* **Assignment**
Once you find the line that contains "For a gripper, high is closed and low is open", write out that line and every line after it to the end of the records, exactly and with nothing else.

* **Records for the exercise**
* * *

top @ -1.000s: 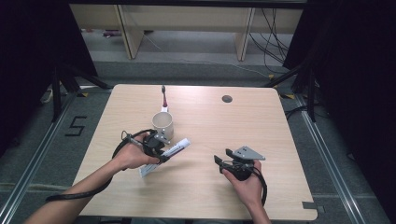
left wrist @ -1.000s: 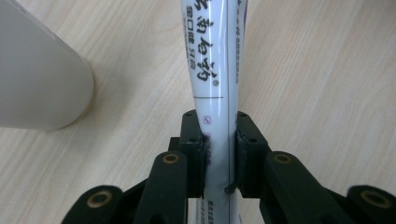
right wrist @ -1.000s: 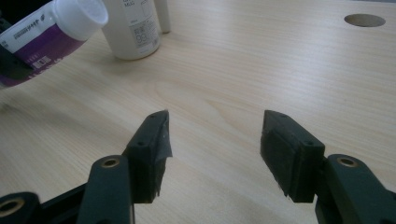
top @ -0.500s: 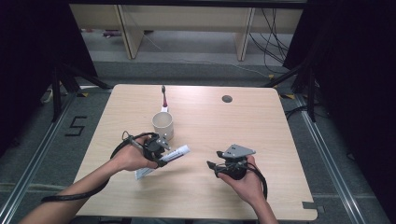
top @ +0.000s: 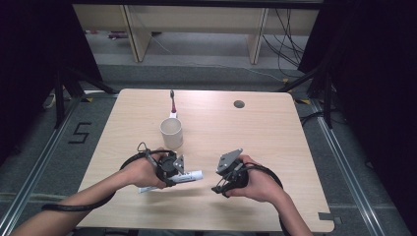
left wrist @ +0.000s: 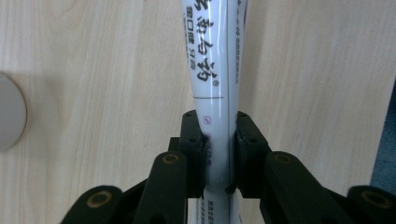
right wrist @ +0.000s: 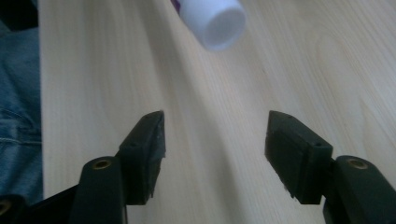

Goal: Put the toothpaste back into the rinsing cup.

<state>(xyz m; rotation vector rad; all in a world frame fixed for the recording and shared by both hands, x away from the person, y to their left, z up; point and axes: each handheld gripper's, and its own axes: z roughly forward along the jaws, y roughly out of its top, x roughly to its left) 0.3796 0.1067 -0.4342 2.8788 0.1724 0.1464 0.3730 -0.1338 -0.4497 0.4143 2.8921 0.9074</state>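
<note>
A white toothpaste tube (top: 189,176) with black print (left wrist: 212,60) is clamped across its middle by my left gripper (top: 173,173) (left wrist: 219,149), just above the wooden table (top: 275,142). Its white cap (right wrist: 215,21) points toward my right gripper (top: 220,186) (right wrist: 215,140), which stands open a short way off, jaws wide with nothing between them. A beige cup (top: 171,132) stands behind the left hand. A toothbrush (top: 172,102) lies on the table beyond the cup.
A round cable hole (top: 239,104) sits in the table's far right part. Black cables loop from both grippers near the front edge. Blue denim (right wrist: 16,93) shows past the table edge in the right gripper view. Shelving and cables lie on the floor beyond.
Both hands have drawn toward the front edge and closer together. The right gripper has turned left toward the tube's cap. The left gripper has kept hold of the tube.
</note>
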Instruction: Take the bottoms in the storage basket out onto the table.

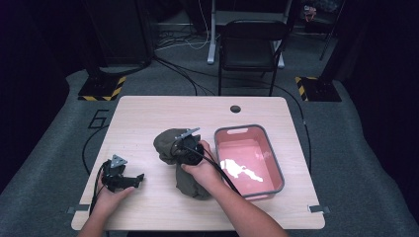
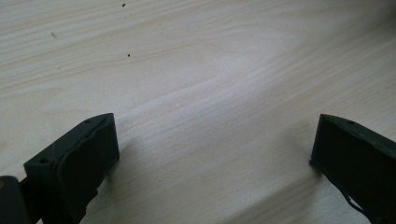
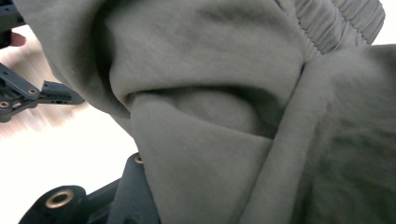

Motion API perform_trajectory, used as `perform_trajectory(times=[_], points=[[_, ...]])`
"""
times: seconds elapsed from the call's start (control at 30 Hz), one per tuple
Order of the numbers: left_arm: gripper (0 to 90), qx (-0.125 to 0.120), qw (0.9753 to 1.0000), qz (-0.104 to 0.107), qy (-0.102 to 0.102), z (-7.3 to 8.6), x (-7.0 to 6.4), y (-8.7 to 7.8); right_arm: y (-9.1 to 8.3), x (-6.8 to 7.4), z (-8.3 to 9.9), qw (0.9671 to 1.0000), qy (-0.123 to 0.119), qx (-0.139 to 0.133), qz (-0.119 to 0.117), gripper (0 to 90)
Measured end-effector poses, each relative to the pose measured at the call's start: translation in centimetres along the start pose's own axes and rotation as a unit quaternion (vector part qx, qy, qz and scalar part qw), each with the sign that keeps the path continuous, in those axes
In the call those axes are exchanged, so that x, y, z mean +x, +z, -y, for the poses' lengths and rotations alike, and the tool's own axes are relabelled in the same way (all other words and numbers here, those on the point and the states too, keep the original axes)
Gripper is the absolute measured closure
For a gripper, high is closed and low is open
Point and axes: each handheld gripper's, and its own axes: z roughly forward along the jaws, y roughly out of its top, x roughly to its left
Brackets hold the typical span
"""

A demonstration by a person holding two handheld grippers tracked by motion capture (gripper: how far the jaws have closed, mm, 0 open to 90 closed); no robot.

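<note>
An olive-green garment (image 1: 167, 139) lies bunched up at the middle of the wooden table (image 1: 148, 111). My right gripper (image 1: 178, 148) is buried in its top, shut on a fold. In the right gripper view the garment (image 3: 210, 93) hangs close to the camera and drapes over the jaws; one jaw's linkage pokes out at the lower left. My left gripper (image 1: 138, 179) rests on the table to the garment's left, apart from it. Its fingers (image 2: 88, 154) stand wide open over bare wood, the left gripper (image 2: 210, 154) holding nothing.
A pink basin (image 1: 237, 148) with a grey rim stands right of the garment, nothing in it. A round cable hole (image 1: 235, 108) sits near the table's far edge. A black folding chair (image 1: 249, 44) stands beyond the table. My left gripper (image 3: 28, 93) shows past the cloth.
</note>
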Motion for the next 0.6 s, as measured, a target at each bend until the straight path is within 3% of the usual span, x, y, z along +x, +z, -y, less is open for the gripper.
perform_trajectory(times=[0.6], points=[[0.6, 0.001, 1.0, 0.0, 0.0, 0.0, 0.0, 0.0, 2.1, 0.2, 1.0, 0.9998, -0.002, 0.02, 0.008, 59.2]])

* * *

* **Exercise result**
For a gripper, high is closed and low is open
Point and axes: each handheld gripper's, and its own axes: z roughly forward along the jaws, y roughly out of its top, x roughly to its left
Brackets hold the typical span
"""

A demonstration by a person holding two handheld grippers tracked by motion capture (gripper: how far the jaws have closed, mm, 0 open to 90 closed); no robot.

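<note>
An olive-green garment (image 1: 167, 139) lies bunched up at the middle of the wooden table (image 1: 148, 111). My right gripper (image 1: 178, 148) is buried in its top, shut on a fold. In the right gripper view the garment (image 3: 210, 93) hangs close to the camera and drapes over the jaws; one jaw's linkage pokes out at the lower left. My left gripper (image 1: 138, 179) rests on the table to the garment's left, apart from it. Its fingers (image 2: 88, 154) stand wide open over bare wood, the left gripper (image 2: 210, 154) holding nothing.
A pink basin (image 1: 237, 148) with a grey rim stands right of the garment, nothing in it. A round cable hole (image 1: 235, 108) sits near the table's far edge. A black folding chair (image 1: 249, 44) stands beyond the table. My left gripper (image 3: 28, 93) shows past the cloth.
</note>
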Motion for the next 0.6 s, as measured, a target at each bend until the straight path is within 3% of the usual span, x, y, z along +x, +z, -y, less is open for the gripper.
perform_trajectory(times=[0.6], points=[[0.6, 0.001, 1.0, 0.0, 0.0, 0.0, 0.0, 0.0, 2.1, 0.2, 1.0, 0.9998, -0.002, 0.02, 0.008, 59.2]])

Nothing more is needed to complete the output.